* _Work task_
Only lines below containing the string "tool" should be counted; please give that count by itself.

* _Excerpts from a dataset_

#####

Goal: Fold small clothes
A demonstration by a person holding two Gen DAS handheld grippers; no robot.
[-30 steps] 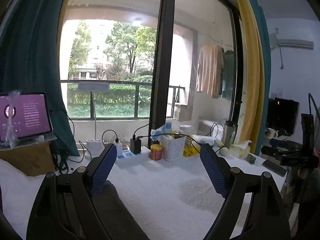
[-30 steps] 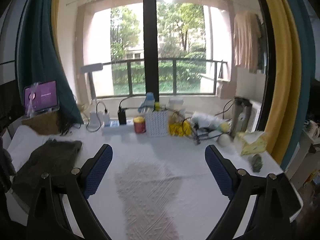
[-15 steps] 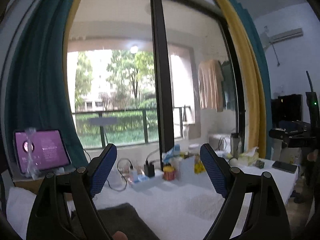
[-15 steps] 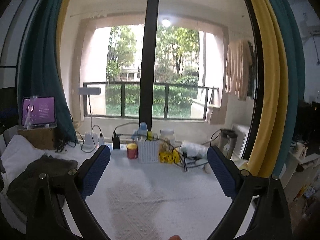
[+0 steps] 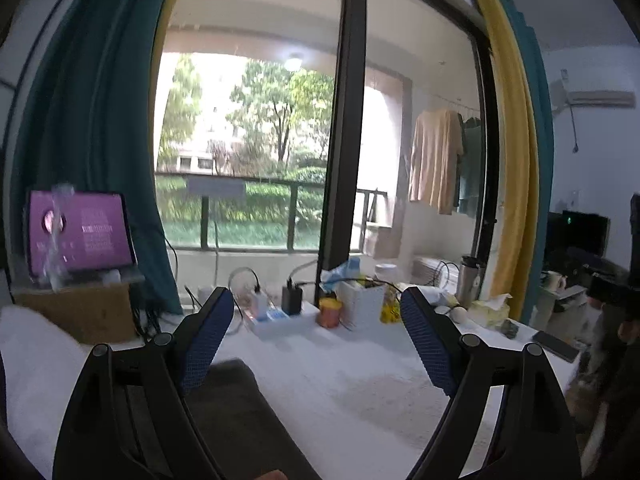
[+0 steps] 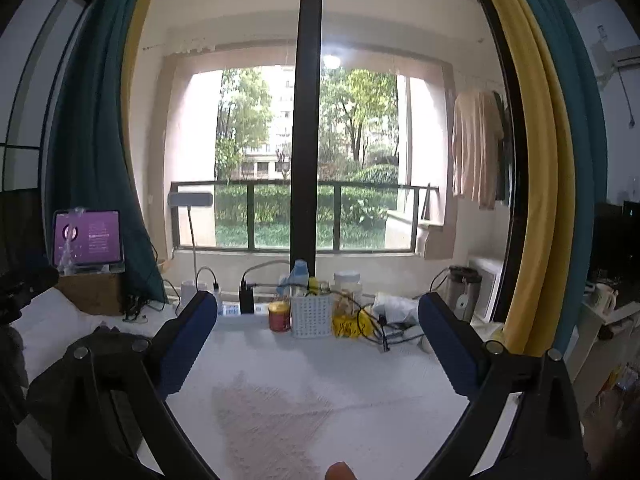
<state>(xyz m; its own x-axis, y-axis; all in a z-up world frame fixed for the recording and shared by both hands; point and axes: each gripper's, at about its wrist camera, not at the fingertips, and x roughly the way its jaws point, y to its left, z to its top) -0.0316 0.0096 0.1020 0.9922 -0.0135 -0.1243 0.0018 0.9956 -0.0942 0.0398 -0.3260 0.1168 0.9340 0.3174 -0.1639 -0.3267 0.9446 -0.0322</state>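
Dark grey-brown crumpled cloth garment [image 5: 236, 408] lies at left on white textured table cover [image 5: 360, 364], under left gripper [image 5: 316, 344], nearer than 1 s ago. Left fingers spread, empty. Right gripper [image 6: 318, 340] has just been opening, 2 blue pads wide, nothing between. Judgement: pickup next, no fold begun.

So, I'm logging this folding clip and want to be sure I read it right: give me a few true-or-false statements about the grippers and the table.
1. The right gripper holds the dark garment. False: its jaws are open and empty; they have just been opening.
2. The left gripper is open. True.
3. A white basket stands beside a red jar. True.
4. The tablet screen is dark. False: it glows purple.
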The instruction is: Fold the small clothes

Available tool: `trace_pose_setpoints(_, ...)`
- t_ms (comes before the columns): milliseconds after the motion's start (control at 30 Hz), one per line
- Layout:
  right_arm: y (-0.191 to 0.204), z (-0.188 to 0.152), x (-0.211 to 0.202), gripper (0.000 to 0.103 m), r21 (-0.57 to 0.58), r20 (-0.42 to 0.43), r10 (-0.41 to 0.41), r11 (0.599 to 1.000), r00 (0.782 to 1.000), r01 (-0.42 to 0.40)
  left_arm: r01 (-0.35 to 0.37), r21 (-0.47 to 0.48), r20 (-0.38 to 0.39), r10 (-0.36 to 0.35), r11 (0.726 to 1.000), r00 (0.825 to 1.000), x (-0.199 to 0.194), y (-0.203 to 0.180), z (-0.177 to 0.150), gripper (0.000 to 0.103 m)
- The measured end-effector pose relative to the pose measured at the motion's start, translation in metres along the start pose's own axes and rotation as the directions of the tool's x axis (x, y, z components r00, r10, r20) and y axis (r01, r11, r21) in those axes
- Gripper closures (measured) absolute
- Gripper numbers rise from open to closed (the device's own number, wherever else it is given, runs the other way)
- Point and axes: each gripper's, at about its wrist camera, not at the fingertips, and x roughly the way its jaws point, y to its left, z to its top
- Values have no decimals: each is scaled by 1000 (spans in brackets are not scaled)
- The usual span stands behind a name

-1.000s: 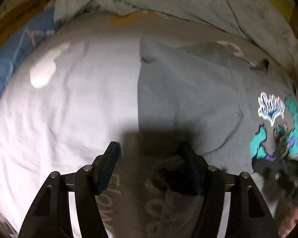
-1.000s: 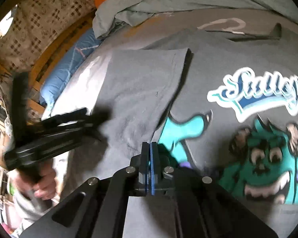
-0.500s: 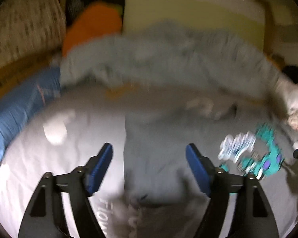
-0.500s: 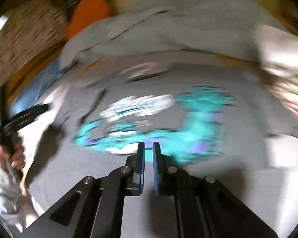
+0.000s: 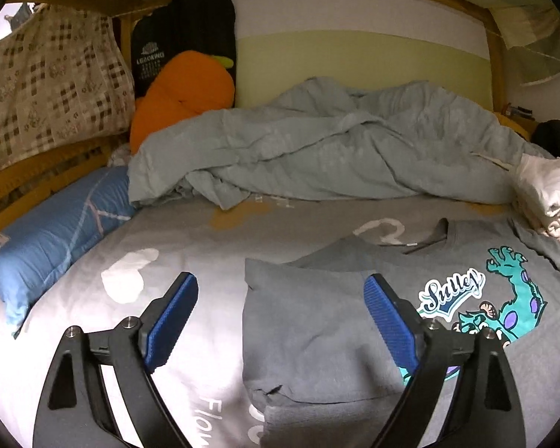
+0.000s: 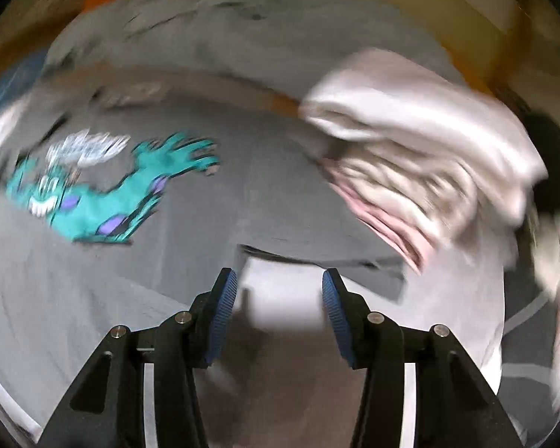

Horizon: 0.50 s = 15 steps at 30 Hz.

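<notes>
A grey T-shirt [image 5: 317,336] with a teal monster print [image 5: 511,298] lies flat on the bed, its left side folded inward over the body. My left gripper [image 5: 280,321] is open and empty, raised above the folded edge. In the blurred right wrist view my right gripper [image 6: 276,310] is open and empty, above the shirt's right sleeve [image 6: 354,261]. The print [image 6: 104,194] lies to its left.
A crumpled grey-blue duvet [image 5: 317,149] fills the back of the bed. A pile of white and pink clothes [image 6: 422,164] sits at the right, also in the left wrist view [image 5: 548,194]. A blue pillow [image 5: 48,231], an orange plush [image 5: 183,93] and the wooden bed frame [image 5: 37,171] are at the left.
My left gripper has let go of the folded side and lifted back. My right gripper has opened and swung right, from over the print to the right sleeve.
</notes>
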Motion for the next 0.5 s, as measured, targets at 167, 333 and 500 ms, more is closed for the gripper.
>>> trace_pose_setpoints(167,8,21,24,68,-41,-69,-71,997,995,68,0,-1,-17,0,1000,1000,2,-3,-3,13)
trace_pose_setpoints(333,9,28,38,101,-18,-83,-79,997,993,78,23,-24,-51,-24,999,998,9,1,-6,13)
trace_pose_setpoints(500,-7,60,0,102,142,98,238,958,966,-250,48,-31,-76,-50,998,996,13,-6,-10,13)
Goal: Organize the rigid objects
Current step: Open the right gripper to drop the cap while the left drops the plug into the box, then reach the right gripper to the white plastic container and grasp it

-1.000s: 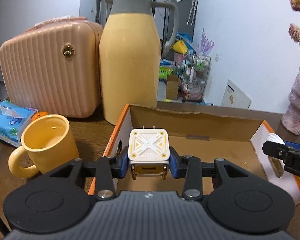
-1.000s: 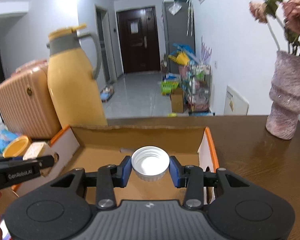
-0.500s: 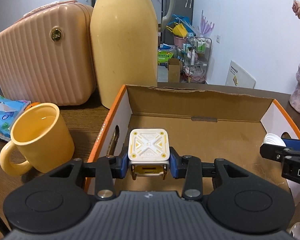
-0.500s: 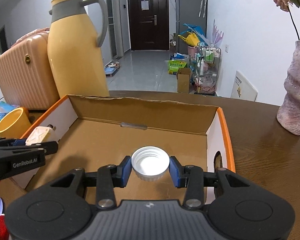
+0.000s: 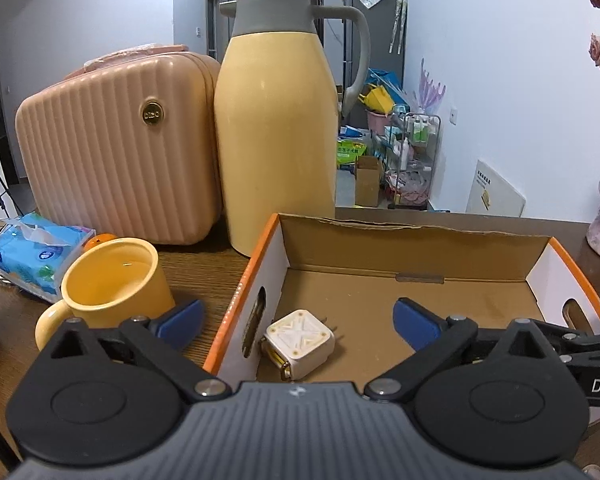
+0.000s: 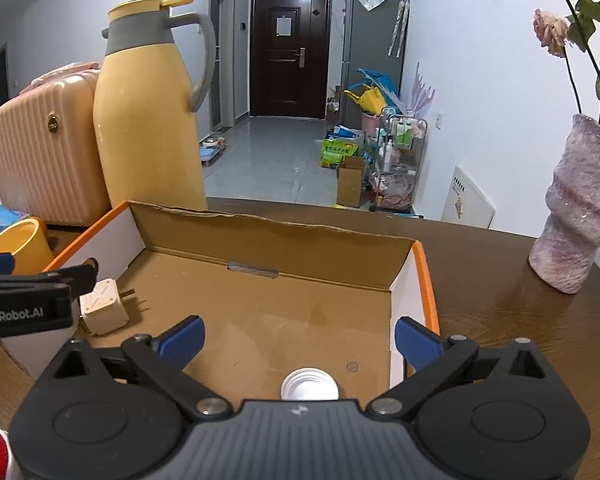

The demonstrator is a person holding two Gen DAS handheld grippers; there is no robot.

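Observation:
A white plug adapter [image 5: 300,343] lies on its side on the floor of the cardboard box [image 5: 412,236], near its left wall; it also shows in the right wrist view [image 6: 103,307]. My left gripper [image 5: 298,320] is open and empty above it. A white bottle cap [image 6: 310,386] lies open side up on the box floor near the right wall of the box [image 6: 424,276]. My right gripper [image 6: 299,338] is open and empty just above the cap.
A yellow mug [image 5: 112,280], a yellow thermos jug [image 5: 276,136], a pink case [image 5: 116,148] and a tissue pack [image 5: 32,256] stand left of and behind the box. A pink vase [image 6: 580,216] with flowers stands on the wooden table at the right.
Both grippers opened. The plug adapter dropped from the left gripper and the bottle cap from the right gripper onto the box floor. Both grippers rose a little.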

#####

* _Answer to the exercise_
2